Name any place in the world, and Italian Ambassador Andrea Canepari LLM’99 will quickly describe an Italian connection.
The connections with Philadelphia, for example, were so abundant that Canepari, who served as Italy’s Ambassador to the city from 2013 to 2017, was compelled to put it in writing. He and co-editor Judith Goode assembled The Italian Legacy in Philadelphia: History, Culture, People, and Ideas (Temple University Press, 2021), which explores Philadelphia’s centuries-long connection to Italian culture.
“Philadelphia is a very cosmopolitan city with a rich history, and part of this rich history is the historical link with Italy and the Italian community,” said Canepari, who now serves as Italian Ambassador in the Dominican Republic.
He began the project in 2016 and asked many of the city’s institutions and organizations — from the University of Pennsylvania Carey Law School to the Philadelphia Museum of Art to the Union League — to contribute essays on how Italian culture helped shape, and continues to shape, the City of Brotherly Love.

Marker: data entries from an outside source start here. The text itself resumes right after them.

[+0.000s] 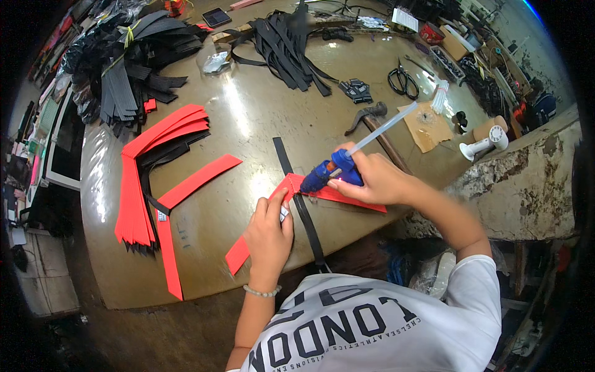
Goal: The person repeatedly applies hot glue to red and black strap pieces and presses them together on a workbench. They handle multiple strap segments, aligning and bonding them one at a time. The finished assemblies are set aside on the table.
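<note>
My right hand (379,178) is wrapped round a blue hot glue gun (328,173), a long clear glue stick (387,127) jutting from its back. The gun's nozzle points left and down at the bend of a red V-shaped strap (353,201). Fingers closed over the strap's left arm, my left hand (271,232) presses it to the table, next to a small white label (284,214). A black strap (308,229) crosses at the bend and runs toward the table's near edge. Whether the nozzle touches the strap I cannot tell.
On the left lie another red V-shaped strap (167,245) and a red stack (133,198). Black strap bundles (285,49) sit at the back. Behind my right hand are a hammer (387,139), scissors (404,82), spare glue sticks (440,96) and a white spool (486,144).
</note>
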Tool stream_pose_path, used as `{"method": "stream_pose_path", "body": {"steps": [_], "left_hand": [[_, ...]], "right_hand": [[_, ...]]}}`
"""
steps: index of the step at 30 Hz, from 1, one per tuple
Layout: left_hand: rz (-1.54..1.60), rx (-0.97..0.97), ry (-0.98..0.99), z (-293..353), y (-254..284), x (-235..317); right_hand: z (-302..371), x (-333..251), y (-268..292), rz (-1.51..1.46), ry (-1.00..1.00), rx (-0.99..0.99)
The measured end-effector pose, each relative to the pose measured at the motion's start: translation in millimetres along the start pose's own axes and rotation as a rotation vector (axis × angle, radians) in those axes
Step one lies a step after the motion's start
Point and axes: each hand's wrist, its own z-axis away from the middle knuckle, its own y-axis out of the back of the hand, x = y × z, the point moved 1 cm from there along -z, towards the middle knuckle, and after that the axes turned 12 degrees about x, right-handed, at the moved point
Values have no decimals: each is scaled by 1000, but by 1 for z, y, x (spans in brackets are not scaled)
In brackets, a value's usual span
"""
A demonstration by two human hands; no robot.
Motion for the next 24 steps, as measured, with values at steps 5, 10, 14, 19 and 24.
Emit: {"method": "stream_pose_path", "body": {"steps": [5, 10, 14, 19, 24], "left_hand": [[10, -35, 30, 1, 1, -1], [-27, -42, -45, 0, 5, 3], [-5, -60, 29, 2, 6, 5], [223, 102, -5, 4, 2, -5], [757, 254, 513, 9, 18, -1]], "right_hand": [[15, -7, 0, -31, -11, -38], [41, 15, 14, -302, -191, -28], [71, 82, 46, -134, -396, 853], [103, 134, 86, 560, -774, 944], [138, 53, 57, 627, -1057, 723]]}}
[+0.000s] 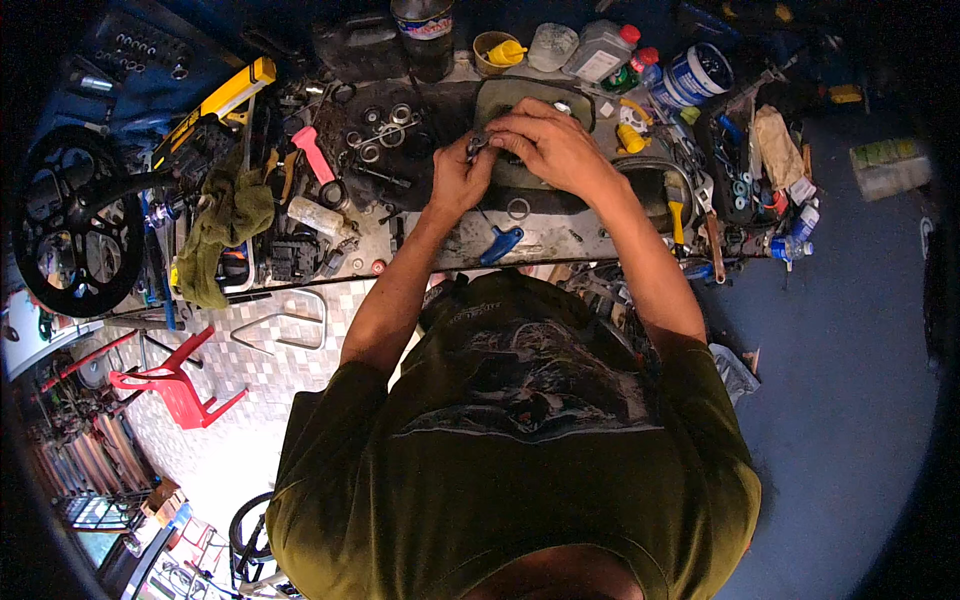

“The book is a chronological line from the colonial period to the present day, and that’s important because the connection between Italy and Philadelphia has changed throughout the centuries,” Canepari said.
The beginning of the book covers the influence of Italian intellectuals on the Founding Fathers. William Ewald, Professor of Law and Philosophy and Co-Director of the Institute of Law and Philosophy at the Law School, contributed an essay on Cesare Beccaria, an 18th-century Age of Enlightenment philosopher and criminal law reformer who advocated for the abolition of the death penalty, enlightened punishment, and clear laws.
“It was a fun project to do, and I wish him all the best,” Ewald said of Canepari, who is his former student.
Canepari’s book also explores the Italian influence during the Industrial Revolution in Philadelphia and the mass migration of Italians, particularly to South Philadelphia, at the turn of the 19th century as well as the impact of Italian culture on the city’s universities, museums, and cuisine.
Chris Sanchirico, Samuel A. Blank Professor of Law, Business, and Public Policy and Co-Director for the Center for Tax Law and Policy at the Law School, contributed two essays: one on Italian connections to the University of Pennsylvania and another on the Italian contribution to what he called “Philadelphia’s venerable and vibrant jazz scene.”
“Fortunately for me, and I believe for the volume, I had access to the generosity and expertise of two important members of our community: Mark Frazier Lloyd, Penn’s University Archivist (now Emeritus) and Alessandro Pezzati, Senior Archivist at the Penn Museum,” said Sanchirico, adding that he was excited and interested to learn more about Penn’s history. “They provided me with both general assistance and access to key sources.”
Sanchirico focuses on South Philadelphia’s renowned jazz guitarist Eddie Lang, who was born Salvatore Massaro, and a string of Italian American jazz guitarists who followed him –most notably, Pat Marino, who passed away this fall.
Canepari said he hopes readers will find “another reason to love Philadelphia” after reading his book.
“I love creating bridges,” he said. “This book is a living bridge, because if you create a connection where one was not so immediately evident you can see what we can do together to create even more cooperation.”